Achtung: Die Pilgerreise für 2019 ist bereits ausgebucht. Wir hoffen sehr, auch 2020 wieder eine Pilgerreise auf dem Camino anbieten zu können. Darüber werden wir ggf. rechtzeitig informieren. 

Erlebnisbericht: Auf dem Jakobsweg bis Finisterre

Drei Jahre lang war ich mit Gruppen von 14-20 Erwachsenen auf dem Camino francés, dem spanischen Jakobsweg unterwegs: 2014 von St. Jean Pied de Port am Fuß der Pyrenäen bis nach Burgos, 2015 durch die Meseta über Leon und Astorga bis zum Cruz de Ferro und im Mai 2016 über Santiago de Compostela bis Finisterre am Atlantik. Was war das Besondere daran, diesen alten Weg zu gehen, an dessen Ende einen die Legende vom Jakobusgrab erwartet? Manches Mal durch menschenleere Landschaft, ein andermal an belebten Straßen entlang, mal bei Sonne, dann bei peitschendem Regen? Über zwanzig Kilometer jeden Tag.

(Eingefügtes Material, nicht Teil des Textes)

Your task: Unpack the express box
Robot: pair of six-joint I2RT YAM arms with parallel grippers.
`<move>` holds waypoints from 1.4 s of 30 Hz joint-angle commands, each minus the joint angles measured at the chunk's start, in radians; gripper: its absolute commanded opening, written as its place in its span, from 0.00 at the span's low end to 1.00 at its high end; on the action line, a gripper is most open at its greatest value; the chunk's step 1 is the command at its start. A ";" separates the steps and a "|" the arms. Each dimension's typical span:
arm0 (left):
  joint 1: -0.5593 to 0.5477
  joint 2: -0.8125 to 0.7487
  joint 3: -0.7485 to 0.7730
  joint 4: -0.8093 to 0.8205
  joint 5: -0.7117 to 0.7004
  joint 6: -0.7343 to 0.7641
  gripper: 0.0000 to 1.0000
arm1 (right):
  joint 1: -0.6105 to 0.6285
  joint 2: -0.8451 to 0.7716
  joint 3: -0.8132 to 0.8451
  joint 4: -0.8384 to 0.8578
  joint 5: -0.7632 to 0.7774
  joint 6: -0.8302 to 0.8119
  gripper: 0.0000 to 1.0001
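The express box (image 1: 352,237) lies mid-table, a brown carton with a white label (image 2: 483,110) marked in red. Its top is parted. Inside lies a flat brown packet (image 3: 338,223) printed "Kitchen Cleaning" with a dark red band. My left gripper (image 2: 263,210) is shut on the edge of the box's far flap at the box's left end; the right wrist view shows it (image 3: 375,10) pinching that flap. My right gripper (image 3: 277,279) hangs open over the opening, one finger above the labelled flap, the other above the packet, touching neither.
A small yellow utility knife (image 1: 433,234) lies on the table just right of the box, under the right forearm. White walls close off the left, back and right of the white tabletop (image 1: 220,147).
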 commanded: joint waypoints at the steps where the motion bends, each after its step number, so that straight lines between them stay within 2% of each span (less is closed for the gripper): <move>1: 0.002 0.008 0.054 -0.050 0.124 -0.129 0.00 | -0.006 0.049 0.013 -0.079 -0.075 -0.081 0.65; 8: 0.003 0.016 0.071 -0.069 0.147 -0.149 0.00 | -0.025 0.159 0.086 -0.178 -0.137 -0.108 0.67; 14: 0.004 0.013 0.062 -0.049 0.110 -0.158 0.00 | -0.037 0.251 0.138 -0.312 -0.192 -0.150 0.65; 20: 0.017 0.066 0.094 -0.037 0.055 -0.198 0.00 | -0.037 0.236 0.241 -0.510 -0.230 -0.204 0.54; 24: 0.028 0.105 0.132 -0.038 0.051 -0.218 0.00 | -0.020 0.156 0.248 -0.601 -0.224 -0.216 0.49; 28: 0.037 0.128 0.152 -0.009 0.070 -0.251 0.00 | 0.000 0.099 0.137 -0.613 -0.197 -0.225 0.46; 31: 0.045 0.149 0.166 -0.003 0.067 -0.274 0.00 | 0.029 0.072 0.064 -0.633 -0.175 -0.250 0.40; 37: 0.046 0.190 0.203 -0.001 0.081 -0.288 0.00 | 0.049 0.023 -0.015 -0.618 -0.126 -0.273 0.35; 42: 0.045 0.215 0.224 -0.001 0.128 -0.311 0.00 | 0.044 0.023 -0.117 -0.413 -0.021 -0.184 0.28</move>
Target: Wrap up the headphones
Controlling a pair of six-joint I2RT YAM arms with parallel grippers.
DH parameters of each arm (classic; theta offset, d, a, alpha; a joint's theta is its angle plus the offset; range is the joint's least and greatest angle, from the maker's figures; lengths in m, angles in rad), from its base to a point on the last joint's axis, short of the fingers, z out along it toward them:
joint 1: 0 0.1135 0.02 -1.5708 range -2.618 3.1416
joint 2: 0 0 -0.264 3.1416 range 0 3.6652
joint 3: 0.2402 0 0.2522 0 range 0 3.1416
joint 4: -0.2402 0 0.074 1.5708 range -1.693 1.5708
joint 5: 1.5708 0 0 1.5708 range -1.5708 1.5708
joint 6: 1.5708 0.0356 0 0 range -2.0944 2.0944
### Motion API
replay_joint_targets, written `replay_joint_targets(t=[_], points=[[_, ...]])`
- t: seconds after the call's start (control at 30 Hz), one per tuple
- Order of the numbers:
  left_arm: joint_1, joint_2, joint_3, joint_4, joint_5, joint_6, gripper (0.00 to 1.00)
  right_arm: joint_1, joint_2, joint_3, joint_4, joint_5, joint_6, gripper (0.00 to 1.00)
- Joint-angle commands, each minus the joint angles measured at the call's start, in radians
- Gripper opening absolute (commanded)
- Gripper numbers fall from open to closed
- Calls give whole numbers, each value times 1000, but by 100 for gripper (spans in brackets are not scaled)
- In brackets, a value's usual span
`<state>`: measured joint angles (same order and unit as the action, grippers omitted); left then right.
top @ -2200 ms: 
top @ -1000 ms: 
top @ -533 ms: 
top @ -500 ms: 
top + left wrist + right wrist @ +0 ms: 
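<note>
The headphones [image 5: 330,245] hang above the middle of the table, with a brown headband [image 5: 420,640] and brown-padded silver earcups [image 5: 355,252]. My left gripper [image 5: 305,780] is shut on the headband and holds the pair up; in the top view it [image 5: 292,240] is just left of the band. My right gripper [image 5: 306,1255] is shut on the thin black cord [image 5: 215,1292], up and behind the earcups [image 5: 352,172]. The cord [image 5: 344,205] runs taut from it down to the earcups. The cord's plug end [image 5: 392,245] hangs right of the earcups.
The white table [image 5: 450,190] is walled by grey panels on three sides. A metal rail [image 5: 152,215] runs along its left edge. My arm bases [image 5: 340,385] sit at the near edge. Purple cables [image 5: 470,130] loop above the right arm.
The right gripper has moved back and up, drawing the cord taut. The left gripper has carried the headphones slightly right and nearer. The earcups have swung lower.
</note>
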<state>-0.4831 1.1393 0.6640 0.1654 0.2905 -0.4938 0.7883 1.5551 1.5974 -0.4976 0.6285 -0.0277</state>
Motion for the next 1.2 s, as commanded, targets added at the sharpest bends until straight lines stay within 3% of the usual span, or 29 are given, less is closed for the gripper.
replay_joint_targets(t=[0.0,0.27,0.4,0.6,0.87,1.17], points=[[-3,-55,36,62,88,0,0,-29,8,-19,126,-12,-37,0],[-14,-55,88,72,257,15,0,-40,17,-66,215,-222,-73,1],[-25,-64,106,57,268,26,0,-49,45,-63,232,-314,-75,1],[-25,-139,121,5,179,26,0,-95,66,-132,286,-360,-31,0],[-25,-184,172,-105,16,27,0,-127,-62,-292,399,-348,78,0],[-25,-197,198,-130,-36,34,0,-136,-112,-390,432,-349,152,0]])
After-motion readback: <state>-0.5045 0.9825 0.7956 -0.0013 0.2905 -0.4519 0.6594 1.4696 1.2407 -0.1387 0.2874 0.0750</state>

Die Antwort ist einfach: Weil es die Pfade gibt. Als Wege, die verschiedenste Ecken Europas verbinden. Seit Jahrhunderten sind Menschen aufgebrochen. Sie nehmen eine Auszeit. Unterbrechen ihren Alltag. Mit Rucksack und Pilgerstab. Voller Hoffnung. Quälerei denken die einen, in sich hinein horchen, sagen die andren. Der Weg ist das Ziel: nach Santiago de Compostela im spanischen Galizien. Und dann ans „Ende der Welt“ am rauschenden Atlantik.

Jakobsweg. Enorm beeindruckende Landschaft: die Farben des Ginsters, des Klatschmohns, der Kornblumen, wilder Lavendel, dazu die Liebe der Spanier zu Rosen und Calla gemischt mit den Brauntönen von Äckern, Rinden und Lehm oder dem unterschiedlichen Grün der Felder! Vorbei an verwunschenen kleinen Weilern und bedeutenden romanischen Klöstern und Kirchen. Gemeinsam Unterwegs-Sein mit anderen Pilgerinnen und Pilgern. Sich über Gott und die Welt unterhalten. Freundschaften schließen. Zusammen essen, singen, lachen und zusammen Wäsche waschen.

Menschen unbefangen begegnen. Sich gegenseitig unterstützen. So sollte es immer sein. Pilgern heißt Sich-Auf-den-Weg-Machen. Vertrautes hinter sich lassen und Neuland betreten. Mit einem Ziel vor Augen. Keine Hetze, kein Getrieben-Sein von Terminkalender und Telefon. Nicht auf der Überholspur. Pilgern bedeutet, sich für Dinge um sich herum Zeit nehmen: Beobachten und Bewahren. Wahrnehmen all dessen, was um mich herum ist. Sich Zeit-Nehmen für das Schöne in unserer Welt. Und Bauwerke voller Geschichte besuchen und studieren. Der Weg ist das Ziel.